*What is expected*
Filter the listing and keep only the lines with the word "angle".

*The data*
###

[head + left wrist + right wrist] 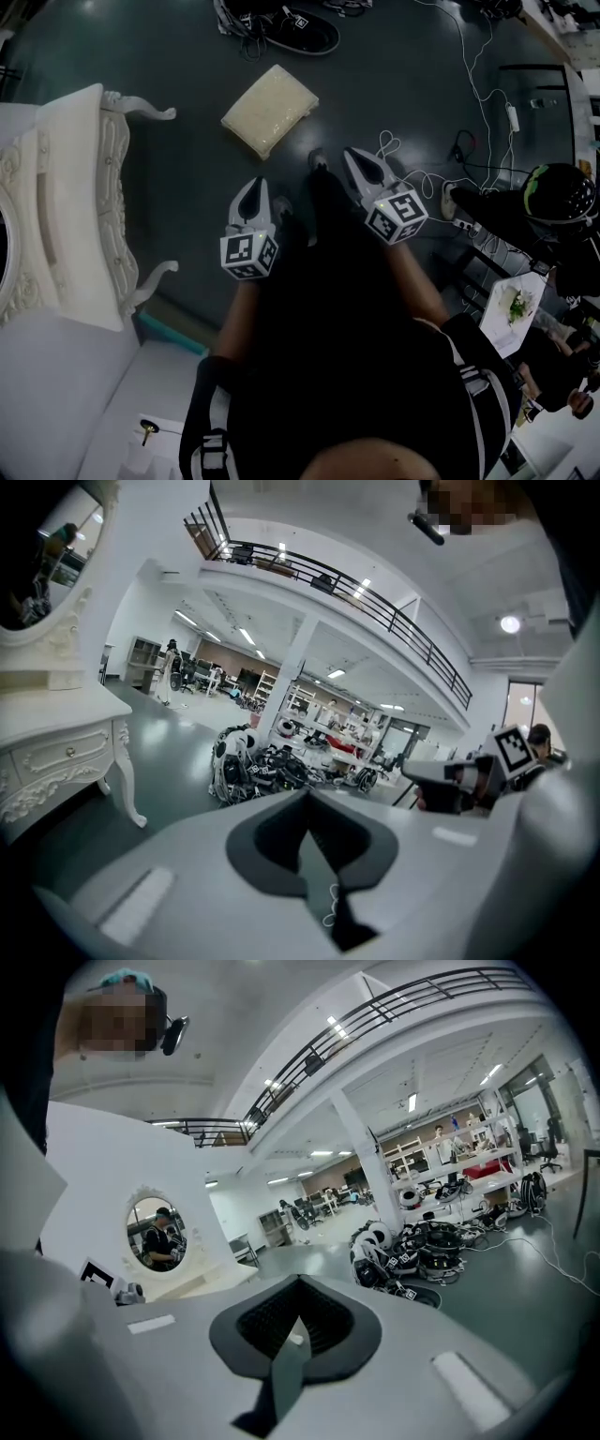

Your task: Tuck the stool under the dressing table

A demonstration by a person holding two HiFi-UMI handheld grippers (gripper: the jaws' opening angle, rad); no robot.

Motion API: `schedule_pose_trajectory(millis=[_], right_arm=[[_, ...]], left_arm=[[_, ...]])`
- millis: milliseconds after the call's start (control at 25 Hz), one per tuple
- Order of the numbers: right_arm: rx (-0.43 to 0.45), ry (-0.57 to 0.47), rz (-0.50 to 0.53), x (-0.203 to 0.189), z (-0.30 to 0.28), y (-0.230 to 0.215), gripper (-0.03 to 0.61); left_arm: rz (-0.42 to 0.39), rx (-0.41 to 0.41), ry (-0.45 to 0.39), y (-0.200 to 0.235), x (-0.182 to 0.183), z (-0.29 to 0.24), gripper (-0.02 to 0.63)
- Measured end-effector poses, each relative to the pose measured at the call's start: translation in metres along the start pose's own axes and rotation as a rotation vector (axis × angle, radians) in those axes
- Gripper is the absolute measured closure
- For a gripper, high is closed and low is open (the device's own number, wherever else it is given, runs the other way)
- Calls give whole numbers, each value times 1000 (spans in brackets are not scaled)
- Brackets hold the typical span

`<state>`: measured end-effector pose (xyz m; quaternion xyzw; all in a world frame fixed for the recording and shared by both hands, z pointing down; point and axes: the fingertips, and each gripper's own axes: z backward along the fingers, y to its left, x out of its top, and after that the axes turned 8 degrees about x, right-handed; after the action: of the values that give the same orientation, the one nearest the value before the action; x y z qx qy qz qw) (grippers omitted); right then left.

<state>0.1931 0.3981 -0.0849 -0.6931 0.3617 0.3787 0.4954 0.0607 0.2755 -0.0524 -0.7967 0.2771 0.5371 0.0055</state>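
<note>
In the head view the stool (269, 109) shows as a cream padded square on the dark floor, ahead of both grippers and apart from them. The white carved dressing table (89, 206) stands at the left, its curled legs toward the stool. My left gripper (251, 190) and right gripper (354, 157) hang side by side over the floor, both shut and empty. The left gripper view has shut jaws (309, 799), the dressing table (66, 747) at its left and the right gripper (450, 782) beside it. The right gripper view has shut jaws (298, 1290) and the table's round mirror (156, 1233). The stool is in neither gripper view.
A heap of dark gear (281, 26) lies on the floor beyond the stool. White cables (473, 89) trail at the right, where a person in a dark helmet (559, 195) stands. A teal box (173, 333) and a white cabinet (94, 412) sit near left.
</note>
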Motion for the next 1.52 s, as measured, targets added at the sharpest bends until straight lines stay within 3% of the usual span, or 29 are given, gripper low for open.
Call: schedule_pose_trajectory(millis=[520, 840, 1240, 1520], right_arm=[[111, 62, -9, 41, -76, -86, 580], [181, 120, -26, 49, -108, -134, 580], [258, 227, -68, 23, -153, -187, 580], [261, 284, -59, -15, -181, -200, 580]], left_arm=[[58, 109, -11, -8, 42, -102, 604], [88, 183, 1, -19, 47, -150, 604], [155, 297, 47, -10, 18, -203, 604], [143, 292, 87, 14, -10, -227, 604]])
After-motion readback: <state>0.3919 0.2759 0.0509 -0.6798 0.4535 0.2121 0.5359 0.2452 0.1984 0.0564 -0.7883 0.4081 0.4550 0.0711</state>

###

*Output of the exercise*
A demonstration by a person holding two HiFi-UMI handheld grippers (gripper: the jaws' opening angle, rad); no robot.
- Measured end-effector poses, each relative to the pose measured at the call's start: translation in metres along the start pose's own axes and rotation as a rotation vector (axis × angle, radians) in those axes

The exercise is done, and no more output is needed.